To address increasing industry demand for electromagnetic spectrum and wireless broadband, governments utilize auction systems to sell licences to transmit signal over certain bands of spectrum.
With unparalleled expertise in spectrum auctions worldwide, the Smith Institute created a bid reconstruction tool for Vodafone in preparation for the 2015 Indian multi-band spectrum auction. This tool would enable the world-wide telecommunications provider to build a clear picture of bidder activity throughout the auction and strategically guide their own bidding behaviour.
Vodafone wished to have a tool capable of:
- generating a list of possible reconstructions for each circle;
- ordering these reconstructions by plausibility; and
- combining reconstructions across the different geographical regions
The tool needed to be constructed rapidly, with a practical run-time and scope for analysts to input proposed reconstructions.

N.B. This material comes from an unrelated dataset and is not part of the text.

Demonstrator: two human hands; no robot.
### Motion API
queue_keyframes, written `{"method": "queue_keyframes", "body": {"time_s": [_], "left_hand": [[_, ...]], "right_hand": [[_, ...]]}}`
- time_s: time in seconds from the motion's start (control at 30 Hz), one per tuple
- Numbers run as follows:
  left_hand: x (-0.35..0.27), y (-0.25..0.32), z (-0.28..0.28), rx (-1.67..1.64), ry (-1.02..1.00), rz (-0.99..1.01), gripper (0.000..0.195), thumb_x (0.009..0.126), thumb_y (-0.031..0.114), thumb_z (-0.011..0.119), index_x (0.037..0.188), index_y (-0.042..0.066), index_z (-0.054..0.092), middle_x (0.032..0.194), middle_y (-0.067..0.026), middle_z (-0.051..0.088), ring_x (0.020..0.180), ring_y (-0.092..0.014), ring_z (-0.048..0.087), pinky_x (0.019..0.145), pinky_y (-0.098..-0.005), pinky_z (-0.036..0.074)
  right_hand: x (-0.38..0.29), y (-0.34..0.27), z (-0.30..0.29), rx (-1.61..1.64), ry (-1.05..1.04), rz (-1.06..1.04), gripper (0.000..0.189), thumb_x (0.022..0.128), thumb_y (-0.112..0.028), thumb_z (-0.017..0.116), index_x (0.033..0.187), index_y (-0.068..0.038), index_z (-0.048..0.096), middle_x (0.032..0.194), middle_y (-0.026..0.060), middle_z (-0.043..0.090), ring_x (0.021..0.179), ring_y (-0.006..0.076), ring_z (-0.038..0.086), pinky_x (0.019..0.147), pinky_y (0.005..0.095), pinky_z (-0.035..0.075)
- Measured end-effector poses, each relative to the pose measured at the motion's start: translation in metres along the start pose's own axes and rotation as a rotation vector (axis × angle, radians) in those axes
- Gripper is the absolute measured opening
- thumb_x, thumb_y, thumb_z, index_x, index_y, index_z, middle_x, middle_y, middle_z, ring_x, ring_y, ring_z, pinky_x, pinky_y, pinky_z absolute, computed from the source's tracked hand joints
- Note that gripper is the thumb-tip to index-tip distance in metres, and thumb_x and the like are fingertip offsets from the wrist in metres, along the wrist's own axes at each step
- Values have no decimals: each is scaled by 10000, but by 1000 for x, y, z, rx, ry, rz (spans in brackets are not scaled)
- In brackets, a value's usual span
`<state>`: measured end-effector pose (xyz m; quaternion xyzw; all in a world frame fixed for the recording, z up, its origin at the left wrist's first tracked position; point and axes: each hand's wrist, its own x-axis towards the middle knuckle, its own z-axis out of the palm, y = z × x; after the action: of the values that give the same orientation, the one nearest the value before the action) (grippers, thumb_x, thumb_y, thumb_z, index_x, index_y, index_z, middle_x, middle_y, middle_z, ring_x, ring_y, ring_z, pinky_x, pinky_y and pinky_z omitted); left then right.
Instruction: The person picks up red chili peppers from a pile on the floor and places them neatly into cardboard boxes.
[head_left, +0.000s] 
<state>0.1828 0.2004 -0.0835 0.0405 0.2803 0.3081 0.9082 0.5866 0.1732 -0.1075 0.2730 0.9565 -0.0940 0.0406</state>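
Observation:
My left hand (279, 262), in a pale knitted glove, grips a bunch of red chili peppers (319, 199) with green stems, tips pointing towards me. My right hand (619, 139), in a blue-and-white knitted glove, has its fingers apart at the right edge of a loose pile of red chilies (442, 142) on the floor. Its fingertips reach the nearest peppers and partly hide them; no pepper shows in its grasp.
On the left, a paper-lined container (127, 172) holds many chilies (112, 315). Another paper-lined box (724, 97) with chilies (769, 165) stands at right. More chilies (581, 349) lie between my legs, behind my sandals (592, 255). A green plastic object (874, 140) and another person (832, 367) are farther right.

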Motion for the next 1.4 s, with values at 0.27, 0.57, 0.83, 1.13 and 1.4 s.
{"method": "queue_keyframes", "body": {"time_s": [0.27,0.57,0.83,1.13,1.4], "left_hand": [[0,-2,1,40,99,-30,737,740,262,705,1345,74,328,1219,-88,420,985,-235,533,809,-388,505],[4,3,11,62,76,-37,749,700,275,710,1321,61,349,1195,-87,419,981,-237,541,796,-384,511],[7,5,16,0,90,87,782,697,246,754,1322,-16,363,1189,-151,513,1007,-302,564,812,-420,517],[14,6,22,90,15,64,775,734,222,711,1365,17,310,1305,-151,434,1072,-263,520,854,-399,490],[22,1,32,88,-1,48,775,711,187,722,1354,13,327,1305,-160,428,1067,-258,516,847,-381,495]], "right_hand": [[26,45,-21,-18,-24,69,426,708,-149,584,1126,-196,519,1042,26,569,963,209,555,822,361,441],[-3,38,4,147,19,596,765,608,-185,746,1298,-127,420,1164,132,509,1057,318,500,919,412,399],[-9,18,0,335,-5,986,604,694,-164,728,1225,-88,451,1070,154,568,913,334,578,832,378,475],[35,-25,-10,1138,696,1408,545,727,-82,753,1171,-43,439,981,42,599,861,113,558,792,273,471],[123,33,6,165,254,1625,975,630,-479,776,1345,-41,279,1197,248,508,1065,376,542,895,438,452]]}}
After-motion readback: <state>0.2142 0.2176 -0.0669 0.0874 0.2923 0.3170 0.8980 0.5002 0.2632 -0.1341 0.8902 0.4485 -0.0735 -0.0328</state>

By combining information released during the auction with a key understanding of the objectives held by different bidders, inferences were drawn about bids from other buyers. These deductions informed valuable adjustment to Vodafone’s bidding strategy and thus a successful outcome.
The bid reconstruction tool was used by Vodafone’s analysts during the live auction and confirmed whether a proposed reconstruction was consistent with information provided by the auctioneer. It also gathered valuable knowledge about competition and market evaluations.
For 6 weeks our technical staff worked closely with Vodafone to create a system that was straightforward for analysts to use and reflected the complexity of the auction design. As a result of the collaboration, Vodafone could tackle the hidden challenges of the bidding process and secured spectrum in in all six of its existing 900MHz bands.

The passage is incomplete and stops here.